TRIBUNNEWS.COM – Kuasa hukum Saka Tatal, Titin Prialianti, mengaku mendapat rekaman video dari seseorang jelang sidang Peninjauan Kembali (PK) di Pengadilan Negeri Cirebon, Rabu (24/07/2024).
Usai viralnya kasus Vina Cirebon, Titin mengaku mendapat keanehan visual berupa daging yang menempel di baut tiang lampu jalan (PJU).
Akhirnya kasus Vina viral. Tiba-tiba saya mendapat pesan ada yang memberikan saya gambar daging yang menempel di tiang PJU, kata Titin dalam wawancara eksklusif dengan Tribunnews, Senin (22/07/2024). malam.
Namun Titin belum bisa menjelaskan siapa yang memberinya daging tersebut.
“Aku tidak bisa memberitahumu hal itu. katanya dengan suara tegas.
Tak hanya itu, Titin sudah menyiapkan empat game baru lagi yang akan diumumkan pada Sidang PK hari ini.
Salah satunya adalah bebasnya hakim tunggal Pengadilan Negeri Bandung, Eman Sulaeman.
Selain itu, Titin juga menyerahkan sekitar 200 dokumen kepada Otto Hasibuan, kuasa hukum utama tujuh terpidana kasus Vina.
“Saya serahkan bukan hanya tanggal 4 November, tapi seluruh dokumen yang saya punya, sekitar 200 dokumen. Dokumennya dalam bentuk visual,” kata Titin, Kamis.
Sementara itu, Titin mengaku yakin kasus PK Saka Tatal akan diterima.
Pasalnya, banyak orang yang memperhatikan Saka.

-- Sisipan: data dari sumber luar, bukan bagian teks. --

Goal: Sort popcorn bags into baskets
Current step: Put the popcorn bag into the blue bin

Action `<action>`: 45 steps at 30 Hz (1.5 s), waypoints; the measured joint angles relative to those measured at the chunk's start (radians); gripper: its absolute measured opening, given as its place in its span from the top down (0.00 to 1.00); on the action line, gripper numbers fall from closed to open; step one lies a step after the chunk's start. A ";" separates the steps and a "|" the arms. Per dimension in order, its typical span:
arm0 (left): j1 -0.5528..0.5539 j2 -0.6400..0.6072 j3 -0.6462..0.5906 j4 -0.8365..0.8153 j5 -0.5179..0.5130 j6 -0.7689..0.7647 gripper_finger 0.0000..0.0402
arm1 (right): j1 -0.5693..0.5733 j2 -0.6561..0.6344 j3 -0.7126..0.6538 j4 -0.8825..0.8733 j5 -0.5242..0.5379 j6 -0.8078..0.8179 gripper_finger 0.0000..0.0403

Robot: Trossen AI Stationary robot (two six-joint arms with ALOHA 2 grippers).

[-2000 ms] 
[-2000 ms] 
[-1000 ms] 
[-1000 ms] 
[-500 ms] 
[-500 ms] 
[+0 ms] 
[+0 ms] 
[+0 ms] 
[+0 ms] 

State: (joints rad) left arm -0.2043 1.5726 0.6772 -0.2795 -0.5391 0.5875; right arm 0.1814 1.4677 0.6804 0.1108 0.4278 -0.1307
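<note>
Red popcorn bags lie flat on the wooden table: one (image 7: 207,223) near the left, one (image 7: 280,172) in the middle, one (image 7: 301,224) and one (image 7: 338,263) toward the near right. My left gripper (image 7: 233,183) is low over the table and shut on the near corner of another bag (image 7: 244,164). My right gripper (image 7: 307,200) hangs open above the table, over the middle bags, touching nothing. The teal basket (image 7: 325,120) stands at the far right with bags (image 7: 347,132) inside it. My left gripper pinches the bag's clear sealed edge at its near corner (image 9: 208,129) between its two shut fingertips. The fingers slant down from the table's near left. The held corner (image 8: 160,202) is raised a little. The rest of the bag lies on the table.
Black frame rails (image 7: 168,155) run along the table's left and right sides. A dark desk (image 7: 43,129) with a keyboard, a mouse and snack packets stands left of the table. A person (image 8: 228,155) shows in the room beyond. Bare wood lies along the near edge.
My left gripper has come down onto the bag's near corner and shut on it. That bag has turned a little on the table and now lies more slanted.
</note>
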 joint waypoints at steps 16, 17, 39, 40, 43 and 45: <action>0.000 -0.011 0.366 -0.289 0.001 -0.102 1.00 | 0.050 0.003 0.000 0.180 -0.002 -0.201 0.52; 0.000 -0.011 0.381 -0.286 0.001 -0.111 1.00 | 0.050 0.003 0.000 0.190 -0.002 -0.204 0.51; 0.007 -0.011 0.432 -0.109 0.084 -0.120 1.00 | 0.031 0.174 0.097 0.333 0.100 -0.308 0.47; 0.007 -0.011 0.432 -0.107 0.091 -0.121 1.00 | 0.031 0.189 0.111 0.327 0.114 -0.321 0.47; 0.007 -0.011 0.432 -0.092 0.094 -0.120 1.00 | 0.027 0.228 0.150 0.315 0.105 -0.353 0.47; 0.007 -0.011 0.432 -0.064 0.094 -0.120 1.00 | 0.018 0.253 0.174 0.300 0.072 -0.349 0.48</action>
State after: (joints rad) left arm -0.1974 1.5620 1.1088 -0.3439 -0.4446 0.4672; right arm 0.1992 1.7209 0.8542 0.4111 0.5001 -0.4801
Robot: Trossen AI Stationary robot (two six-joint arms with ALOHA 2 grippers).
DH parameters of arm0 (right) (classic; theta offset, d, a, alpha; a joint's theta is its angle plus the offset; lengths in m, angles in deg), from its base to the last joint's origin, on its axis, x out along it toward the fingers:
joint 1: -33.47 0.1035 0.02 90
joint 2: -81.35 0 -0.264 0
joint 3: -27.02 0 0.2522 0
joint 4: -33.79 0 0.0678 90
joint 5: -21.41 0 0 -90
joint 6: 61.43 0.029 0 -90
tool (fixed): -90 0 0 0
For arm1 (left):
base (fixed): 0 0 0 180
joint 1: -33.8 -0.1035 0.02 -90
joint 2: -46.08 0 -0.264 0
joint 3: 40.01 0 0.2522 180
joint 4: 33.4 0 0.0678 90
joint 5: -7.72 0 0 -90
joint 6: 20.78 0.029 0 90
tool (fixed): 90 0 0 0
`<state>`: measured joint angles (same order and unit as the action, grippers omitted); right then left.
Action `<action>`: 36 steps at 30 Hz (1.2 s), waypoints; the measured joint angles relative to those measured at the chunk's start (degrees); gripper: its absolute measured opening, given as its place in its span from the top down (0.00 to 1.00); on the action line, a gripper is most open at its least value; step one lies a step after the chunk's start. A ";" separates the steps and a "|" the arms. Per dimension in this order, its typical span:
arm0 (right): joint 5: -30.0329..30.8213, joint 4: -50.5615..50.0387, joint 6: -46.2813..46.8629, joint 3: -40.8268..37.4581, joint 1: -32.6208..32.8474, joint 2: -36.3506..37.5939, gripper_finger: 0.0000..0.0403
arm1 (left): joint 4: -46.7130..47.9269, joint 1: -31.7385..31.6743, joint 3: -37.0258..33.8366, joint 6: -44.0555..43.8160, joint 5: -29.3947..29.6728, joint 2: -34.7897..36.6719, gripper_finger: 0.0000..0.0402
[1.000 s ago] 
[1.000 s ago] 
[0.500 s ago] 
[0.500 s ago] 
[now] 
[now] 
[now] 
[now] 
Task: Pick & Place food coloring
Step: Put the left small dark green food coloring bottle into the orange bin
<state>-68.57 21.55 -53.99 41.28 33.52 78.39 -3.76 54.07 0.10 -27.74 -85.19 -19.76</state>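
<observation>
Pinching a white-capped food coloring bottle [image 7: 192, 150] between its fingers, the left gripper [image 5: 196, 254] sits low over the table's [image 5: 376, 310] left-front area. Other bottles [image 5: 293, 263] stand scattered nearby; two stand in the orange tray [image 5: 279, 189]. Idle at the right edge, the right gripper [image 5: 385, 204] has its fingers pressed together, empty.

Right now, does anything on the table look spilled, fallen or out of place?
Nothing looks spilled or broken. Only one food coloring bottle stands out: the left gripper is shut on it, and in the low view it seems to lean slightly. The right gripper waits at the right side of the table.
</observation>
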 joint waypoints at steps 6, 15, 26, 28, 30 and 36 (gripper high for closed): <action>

“Saya berharap PK Saka Tatal diampuni karena saya yakin perhatiannya sangat luar biasa saat ini, masyarakat juga sudah mengetahui kejadian tahun 2016 yang mengakibatkan delapan narapidana mengalami hal yang tidak seharusnya mereka terima.” kata Titin.
Selain itu, Titin juga berharap ini menjadi kali terakhir narapidana yang tidak bersalah ditangkap.
Saya berharap tidak terjadi lagi, ini yang terakhir. Kalau dibuka, sebenarnya kedelapan terpidana tidak pernah melakukan perbuatan yang dituduhkan, kata Titin. katanya.
“Saya berharap kedepannya lembaga-lembaga yang menangani kejadian ini sejak awal dan lembaga-lembaga lain yang mengambil keputusan akan mencoba bercermin atas kejadian ini,” lanjutnya.
Titin mengaku, sejak menjadi kuasa hukum kedelapan terpidana tersebut, ia yakin sekali perbuatan yang dituduhkan tersebut tidak pernah dilakukan.
“Saya menyaksikan persidangan, saya yang mengajukan bukti-bukti itu, kenapa susah sekali (menghadirkan bukti)?”
“Bisa jadi karena mereka miskin, karena mereka buruh bangunan, jadi miris sekali masyarakat miskin sulit mencari keadilan,” ujarnya.
(mg/Putri Amalia Dwi Pitasari) Penulis magang di Universitas Sebelas Maret (UNS).